Although Muller is right that these movements often sought to bring a business sensibility to other institutions, he does strip his narrative of some context, making this sound like more of a malign or ill-conceived enterprise than what it was. The reality is that the government was growing massively in complexity in the early 20th century, hugely increasing the scope of what was being managed. Further, nepotism, cronyism, and general corruption were at epidemic levels in many public institutions at the time. Part of the movement to favor metrics over judgment was driven by the poor use or overwhelming of personal judgment. Muller at times makes it sound like it was solely hubris that drove this movement, but his insight in chapter four is probably more apt: metrics are something favored when social trust is low. The piece missing from some of his historical analysis is that sometimes low social trust in a particular institution is earned.
How to Use Metrics
Muller is not entirely opposed to metrics, however. He includes several examples of the good use of metrics, and he endeavors to provide some guidelines for using metrics well. The “checklist” at the end is a little long and convoluted for my taste, but the simplest sense of how to use metrics is born out in the positive examples. Metrics work best when they are being used internally by a mix of professionals and managers in service of common goals, not as performance standards to mete out rewards and punishments.

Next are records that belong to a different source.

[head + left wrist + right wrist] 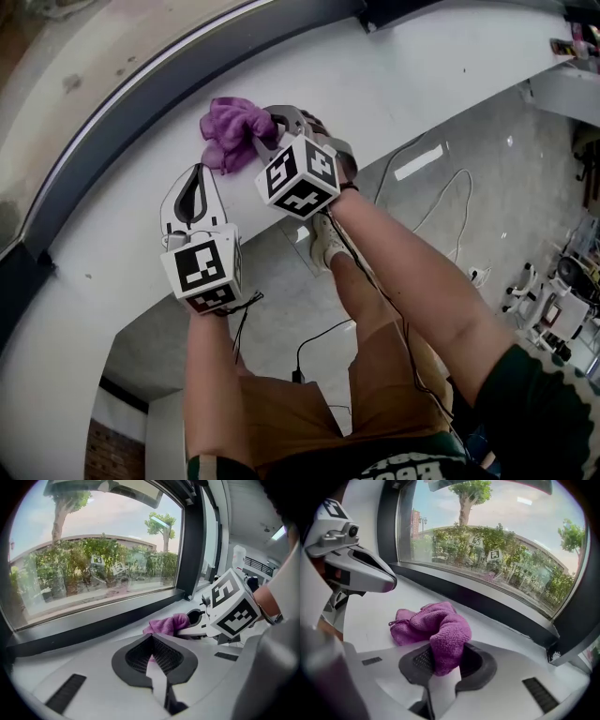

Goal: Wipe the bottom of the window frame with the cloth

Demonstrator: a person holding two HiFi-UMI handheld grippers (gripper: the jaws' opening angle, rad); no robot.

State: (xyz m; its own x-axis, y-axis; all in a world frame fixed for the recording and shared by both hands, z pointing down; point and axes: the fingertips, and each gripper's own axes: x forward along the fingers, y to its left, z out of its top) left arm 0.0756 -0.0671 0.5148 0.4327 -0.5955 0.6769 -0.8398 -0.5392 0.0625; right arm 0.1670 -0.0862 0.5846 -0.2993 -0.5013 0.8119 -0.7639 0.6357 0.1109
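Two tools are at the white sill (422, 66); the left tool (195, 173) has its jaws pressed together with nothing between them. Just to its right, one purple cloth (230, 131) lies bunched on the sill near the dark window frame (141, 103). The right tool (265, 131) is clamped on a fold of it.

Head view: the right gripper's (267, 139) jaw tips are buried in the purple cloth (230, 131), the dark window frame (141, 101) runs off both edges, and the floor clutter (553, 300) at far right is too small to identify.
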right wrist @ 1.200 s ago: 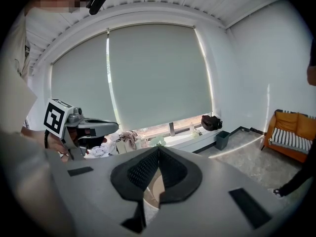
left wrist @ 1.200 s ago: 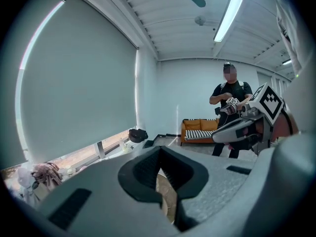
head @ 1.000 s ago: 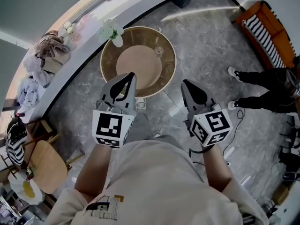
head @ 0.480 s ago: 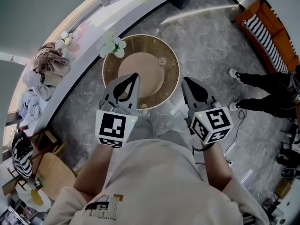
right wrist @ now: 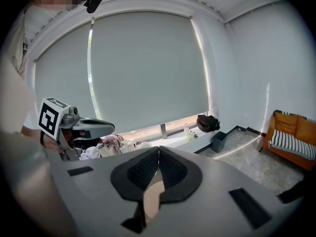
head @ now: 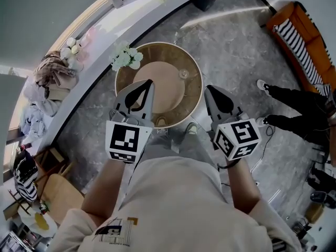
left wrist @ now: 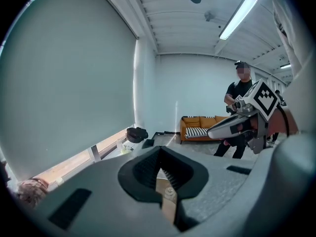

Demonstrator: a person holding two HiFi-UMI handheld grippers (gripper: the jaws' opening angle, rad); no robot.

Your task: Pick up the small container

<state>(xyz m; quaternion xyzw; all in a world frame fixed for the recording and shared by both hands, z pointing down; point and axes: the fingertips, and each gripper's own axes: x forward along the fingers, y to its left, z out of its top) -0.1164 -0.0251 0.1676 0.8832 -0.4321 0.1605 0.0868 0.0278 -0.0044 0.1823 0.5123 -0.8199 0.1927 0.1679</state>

Muller’s discussion of Compstat provides a perfect example of what this means and what consequences can come with crossing from one use to the other. Compstat is a comprehensive mapping of criminal activity in a city. Pioneered in New York in the 1990s, the program is credited with contributing to the significant drop in violent crime in that city. Used well, Compstat created a detailed set of data that police could use to pinpoint their response to areas that needed it most. Over time, however, rather than just guiding the deployment of resources, Compstat made many commanders push the use of metrics to lower crime numbers in their jurisdiction. Under this pressure, many commanders resorted to pushing quotas on their subordinates, and officers responded by skewing charges (to keep violent crime rates lower) or mechanically conducting things like stop and frisks with little regard for the legal requirements for doing so. In this way, an NYPD that stood as a model of proactive, evidence-based policing slipped into a culture that mistook hitting frisk quotas for doing their job, and they paid a high price for that error.
Conclusion
So what do we take away from this book? It would be a mistake to have a total aversion to statistics, metrics, or assessment—although the book can feel like it is encouraging that at times. At the same time, we should heed the author’s warning that transparent metrics and scorecards are rarely going to be effective substitutes for institutional trust. Almost counterintuitively, it uses metrics for internal purposes (often not made public) that seem most effective. When a team uses them in self-evaluation to better pursue less measurable ultimate goals (supplementing judgment born of real experience), they can be a powerful tool for pursuing excellence, hopefully inspiring the sort of public institutional trust that is so sorely lacking today. I highly recommend this book for anyone involved in the management of any public or private institution or to any students who are seeking training or entrance into a field like public administration. (Oh, and if there are any of those students out there, I can think of at least one good program to look into.)